In the 1950s, Iraq had a liberal society, becoming the first Arab country to name a female minister and adopt progressive laws for women and the family. But, the situation started to decline during Saddam’s era and became further complicated after 2003, mainly due to the rise of the country’s religious institutions but also militancy and extremism.
In 2014, Islamic State militants seized human rights lawyer Samira Salih al-Nuaimi when she was at home with her husband and three children in the northern city of Mosul. The extremists tortured and then publicly killed her after their self-proclaimed religious court ruled that she had abandoned Islam.
Those harrowing images may still haunt Iraqi women ahead of the elections – the first since U.S.-backed Iraqi forces defeated IS, declaring last December that the war against the Islamic State group had been won.
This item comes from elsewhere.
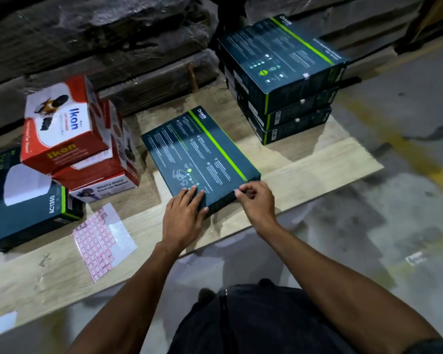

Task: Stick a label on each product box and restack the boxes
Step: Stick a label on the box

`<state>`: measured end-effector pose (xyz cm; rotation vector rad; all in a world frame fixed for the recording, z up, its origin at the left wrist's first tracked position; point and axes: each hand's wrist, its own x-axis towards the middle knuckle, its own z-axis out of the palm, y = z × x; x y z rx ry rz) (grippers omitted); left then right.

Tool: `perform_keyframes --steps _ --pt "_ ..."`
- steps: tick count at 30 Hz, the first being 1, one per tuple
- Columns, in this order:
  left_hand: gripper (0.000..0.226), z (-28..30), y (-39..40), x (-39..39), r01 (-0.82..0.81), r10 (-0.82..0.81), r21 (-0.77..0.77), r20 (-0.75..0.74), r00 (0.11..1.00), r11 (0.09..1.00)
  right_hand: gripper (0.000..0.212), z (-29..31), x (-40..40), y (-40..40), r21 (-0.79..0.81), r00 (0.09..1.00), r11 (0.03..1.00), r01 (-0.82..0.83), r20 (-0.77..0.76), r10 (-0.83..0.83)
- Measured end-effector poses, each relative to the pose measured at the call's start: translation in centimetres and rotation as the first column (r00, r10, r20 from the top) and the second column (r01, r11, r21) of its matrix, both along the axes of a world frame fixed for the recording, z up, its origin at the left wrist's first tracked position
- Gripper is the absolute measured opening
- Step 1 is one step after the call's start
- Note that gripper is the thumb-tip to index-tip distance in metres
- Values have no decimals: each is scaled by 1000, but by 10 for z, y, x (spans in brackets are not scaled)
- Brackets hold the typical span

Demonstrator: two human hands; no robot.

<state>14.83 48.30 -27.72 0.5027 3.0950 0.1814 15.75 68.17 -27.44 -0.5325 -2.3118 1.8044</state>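
Dark Omada box [200, 155], flat on the wooden board [317, 162], near edge under both hands. Left hand [183, 215] pressing down with straight fingers on the near corner of the top face. Right hand [256, 203] pinching at the box's near edge with curled fingertips; too small to tell whether a label sits between them. Further left, label sheet [101, 241] on the board. Behind, right: stack of three Omada boxes [287, 80]. Left: red Ikon boxes [69, 134] piled beside another Omada box [23, 205].
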Motion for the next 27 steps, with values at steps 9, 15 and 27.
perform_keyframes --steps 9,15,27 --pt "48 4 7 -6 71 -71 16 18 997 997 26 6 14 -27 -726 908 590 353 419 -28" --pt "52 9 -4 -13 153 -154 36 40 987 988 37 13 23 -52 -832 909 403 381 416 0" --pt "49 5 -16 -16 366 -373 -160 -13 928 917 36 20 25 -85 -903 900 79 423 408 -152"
In the streets of Baghdad and elsewhere, posters of women candidates have been plastered on electricity poles and buildings, alongside those of men.
Some depict veil-framed faces while others show candidates with make-up and without the traditional Islamic headscarf, or hijab. Both provoked a harsh response – many posters were splattered with mud, defaced with beards drawn on or completely torn up.
For the first time, harassment and smear campaigns against women running for a seat in parliament moved online.
Sex videos have been widely circulated on social media purporting to show female candidates in bed with men, as well as photos allegedly showing candidates posing in underwear or revealing outfits.
Sex videos have been widely circulated on social media purporting to show female candidates in bed with men, as well as photos allegedly showing candidates posing in underwear or revealing outfits.
One such video – which she dismissed as a “fabrication aimed at pushing her out” – forced Intidhar Ahmed Jassim, allied with Prime Minister Haider al-Abadi’s Victory Alliance party, to withdraw from the race. In Iraq’s southern Najaf province, tribal arbitration was held over a video showing a young man kissing the poster of a female candidate from another tribe. The outcome: he apologized, the apology was accepted and the female candidate’s tribe even declined compensation for the insult.
Alarmed by the unseen level of harassment, the U.N. chief’s special representative for Iraq, Jan Kubis met last month with several women candidates over the “alarming situation” and “vulgar acts” targeting women, which he said only undermines the democratic process.
“Those behind defamation, cyber bullying and harassment are trying to scare you off,” Kubis told them, adding that the perpetrators are “afraid of educated, dynamic, qualified, courageous and open-minded women candidates that rightfully claim their space and meaningful role in political life of Iraq.” Baydaa Salim al-Najar, who was at the meeting, said the attacks “systemically target candidates without the hijab, to knock you down.”
She is one of 45 candidates from Iraq’s minority Yazidis – an ethnic group particularly targeted by IS in horrific attacks. Al-Najar accused Iraq’s dominant parties of being behind the harassment of women – mainly as a campaign against new faces. The Baghdad-based lawyer is making her priority to raise the voice of Yazidis, especially Yazidi women, many of whom were enslaved by IS militants in their self-proclaimed caliphate. Sunni extremists consider non-Muslims infidels who deserve to be killed.